But, of course, the question on everyone‘s mind is: what’s next?

Kai Ma (@kai_ma), former editor-in-chief of KoreAm, insightfully considers this question in her Time magazine opinion piece. While noting that #NotYourAsianSidekick has picked up on ideas first postulated by such community giants as Yuri Kochiyama, Grace Lee Boggs, and Mari Matsuda, Ma cites the immediate and transient nature of Twitter to write:

It’s true that the multiple movements of decades past — which included feminists, civil rights activists and Asian-American activism — left behind some issues that perhaps led to this place, where a group of mostly younger Asian-American women have found a moment of remarkable solidarity in 140 words or less. But it is also fitting that according to its website, #NotYourAsianSidekick has plans to take this beyond Twitter. It has to. An ephemeral platform like the Internet — though it may feel cathartic — is not always terribly productive.

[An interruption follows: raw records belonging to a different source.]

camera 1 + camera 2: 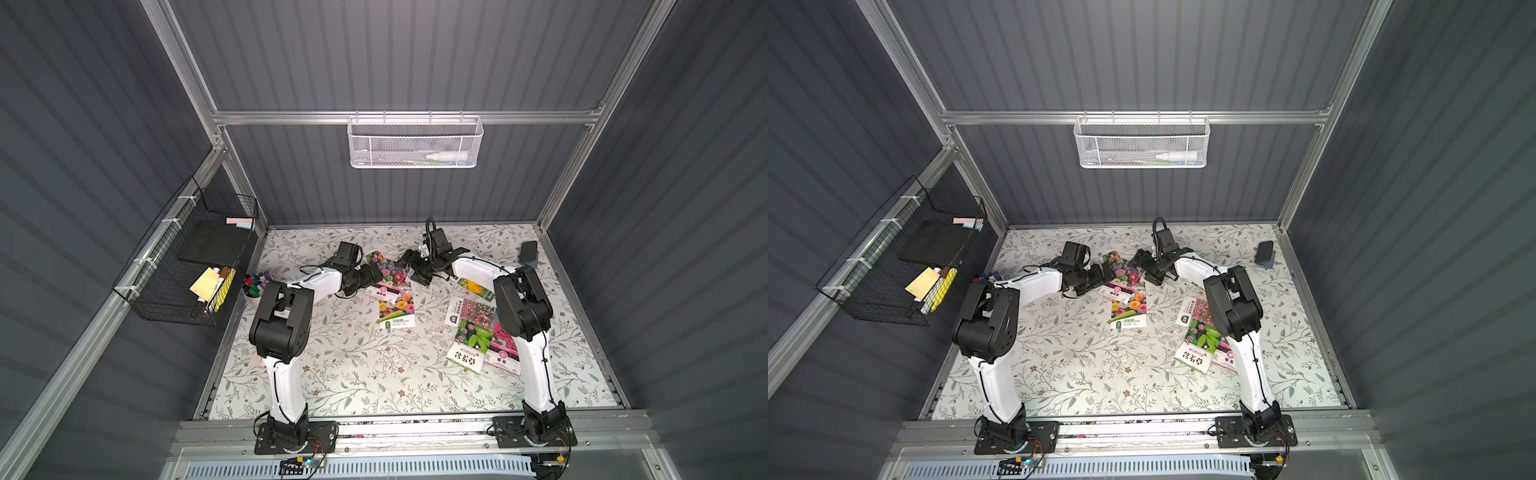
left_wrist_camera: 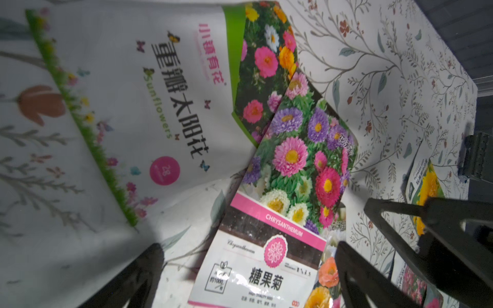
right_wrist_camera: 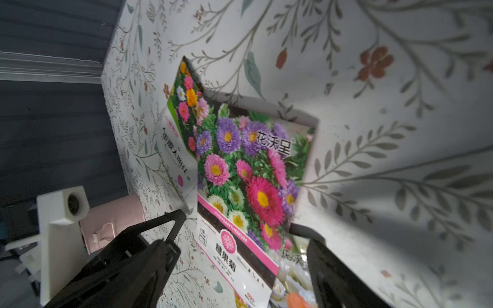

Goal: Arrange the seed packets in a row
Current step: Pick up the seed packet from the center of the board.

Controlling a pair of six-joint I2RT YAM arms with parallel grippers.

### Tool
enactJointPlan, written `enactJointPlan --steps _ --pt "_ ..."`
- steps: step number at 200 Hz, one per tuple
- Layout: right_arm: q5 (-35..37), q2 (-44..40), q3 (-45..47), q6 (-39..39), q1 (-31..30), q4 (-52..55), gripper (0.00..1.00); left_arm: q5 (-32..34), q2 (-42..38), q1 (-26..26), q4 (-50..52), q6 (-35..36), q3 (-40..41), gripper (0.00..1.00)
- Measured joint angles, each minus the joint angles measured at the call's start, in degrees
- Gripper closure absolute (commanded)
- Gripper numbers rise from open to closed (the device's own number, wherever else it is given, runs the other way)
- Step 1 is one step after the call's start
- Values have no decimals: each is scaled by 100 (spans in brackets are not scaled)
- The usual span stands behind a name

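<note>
Your left jaws stand wide open and empty, fingers [image 2: 138, 274] either side of the label end of the chrysanthemum packet [image 2: 293, 173]. Your right jaws, also apart and gripping nothing, straddle the same packet from the opposite side. It overlaps a sunflowers packet [image 2: 160, 93] and a third packet [image 1: 397, 309] mid-table [image 1: 353, 374]. The other packets [image 1: 473, 328] lie overlapping beside your right arm.
</note>
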State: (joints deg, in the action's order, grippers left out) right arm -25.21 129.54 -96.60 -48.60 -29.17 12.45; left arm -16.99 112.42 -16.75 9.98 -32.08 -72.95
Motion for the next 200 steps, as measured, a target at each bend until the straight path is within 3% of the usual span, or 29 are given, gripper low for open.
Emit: enactJointPlan --steps 51,77,141,163,200 --pt "-24 380 -404 -138 -59 170 19 -365 79 -35 -262 -337 57 0" --pt "-103 503 -503 -254 -81 24 28 -564 164 -42 -540 -573 57 1" --pt "-28 514 -66 -413 -85 -595 78 -839 227 -46 -922 -896 142 3" --pt "131 310 367 -413 -83 -870 82 -879 225 -46 -944 -916 151 3" --pt "72 216 573 -365 -79 -1375 100 -909 223 -57 -942 -935 157 3"
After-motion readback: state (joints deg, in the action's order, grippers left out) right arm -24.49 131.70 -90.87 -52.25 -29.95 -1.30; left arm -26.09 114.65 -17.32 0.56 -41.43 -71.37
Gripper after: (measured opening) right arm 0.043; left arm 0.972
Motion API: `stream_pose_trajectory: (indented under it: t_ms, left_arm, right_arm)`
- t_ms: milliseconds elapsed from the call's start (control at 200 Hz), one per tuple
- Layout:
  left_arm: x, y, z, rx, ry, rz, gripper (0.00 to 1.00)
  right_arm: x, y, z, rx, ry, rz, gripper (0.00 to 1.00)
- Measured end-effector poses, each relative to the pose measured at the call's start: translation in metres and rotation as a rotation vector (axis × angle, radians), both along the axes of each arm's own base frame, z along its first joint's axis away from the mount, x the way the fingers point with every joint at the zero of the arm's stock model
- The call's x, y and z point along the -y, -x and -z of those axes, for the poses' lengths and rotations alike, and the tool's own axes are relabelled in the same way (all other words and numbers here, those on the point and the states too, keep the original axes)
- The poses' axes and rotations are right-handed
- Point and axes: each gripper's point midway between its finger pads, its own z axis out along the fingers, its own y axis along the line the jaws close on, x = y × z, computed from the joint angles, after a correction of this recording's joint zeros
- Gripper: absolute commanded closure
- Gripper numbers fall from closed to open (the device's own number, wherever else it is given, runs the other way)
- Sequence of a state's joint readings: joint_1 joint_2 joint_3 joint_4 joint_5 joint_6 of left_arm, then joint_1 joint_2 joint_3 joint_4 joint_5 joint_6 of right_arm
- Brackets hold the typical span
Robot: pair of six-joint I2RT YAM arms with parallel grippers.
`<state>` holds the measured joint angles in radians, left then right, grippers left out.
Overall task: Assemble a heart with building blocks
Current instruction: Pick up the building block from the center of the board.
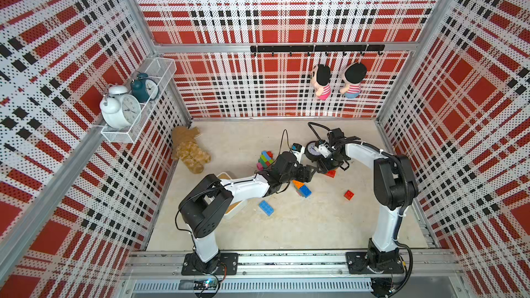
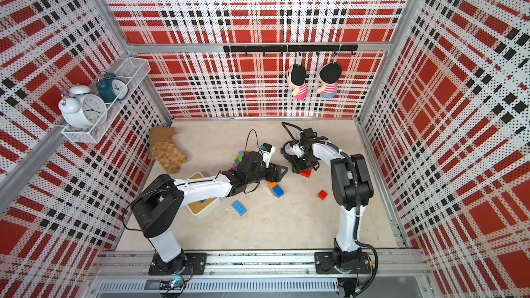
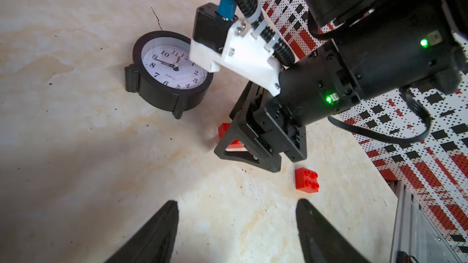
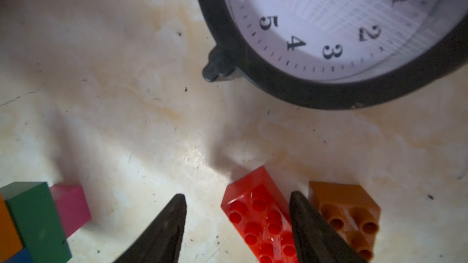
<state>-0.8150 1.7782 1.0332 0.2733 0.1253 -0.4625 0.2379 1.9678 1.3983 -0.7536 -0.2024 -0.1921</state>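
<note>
A long red brick (image 4: 258, 216) lies hollow side up on the table, close against one finger of my right gripper (image 4: 238, 194). The jaws stand open, with a gap to the other finger. A brown brick (image 4: 347, 211) lies just outside that finger. My left gripper (image 3: 238, 202) is open over bare table, facing the right gripper (image 3: 250, 153). A small red brick (image 3: 306, 180) lies near one of its fingertips. In both top views a stacked multicoloured block piece (image 1: 265, 159) sits left of the arms. An orange-blue-green cluster (image 1: 302, 189), a blue brick (image 1: 266, 207) and the small red brick (image 1: 349, 194) lie nearer the front.
A black alarm clock (image 1: 314, 150) lies face up just behind the right gripper. A white box (image 1: 233, 210) sits under the left arm and a brown teddy bear (image 1: 189, 150) by the left wall. Two dolls (image 1: 322, 81) hang on the back wall.
</note>
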Motion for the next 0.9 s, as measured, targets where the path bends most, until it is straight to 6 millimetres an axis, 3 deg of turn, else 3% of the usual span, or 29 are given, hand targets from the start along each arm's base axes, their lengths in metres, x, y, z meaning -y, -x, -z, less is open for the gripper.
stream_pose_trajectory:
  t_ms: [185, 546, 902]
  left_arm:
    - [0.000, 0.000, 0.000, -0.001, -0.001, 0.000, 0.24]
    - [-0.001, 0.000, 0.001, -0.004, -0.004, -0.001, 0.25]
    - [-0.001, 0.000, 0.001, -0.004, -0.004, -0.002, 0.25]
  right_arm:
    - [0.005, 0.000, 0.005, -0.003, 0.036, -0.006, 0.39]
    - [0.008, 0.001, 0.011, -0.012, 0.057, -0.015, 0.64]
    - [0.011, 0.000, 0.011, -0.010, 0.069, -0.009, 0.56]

But, others have questioned whether a Twitter conversation can launch a social movement — something focused, structured, organised, and capable of enacting social change. How can it, we wonder, when Twitter suffers the aforementioned 140-character limit, and if most Tweets disappear from one’s feed after minutes or hours? How can it, others wonder, when they feel Twitter is a noxious, sexist, intellectually lazy and oversimplified place?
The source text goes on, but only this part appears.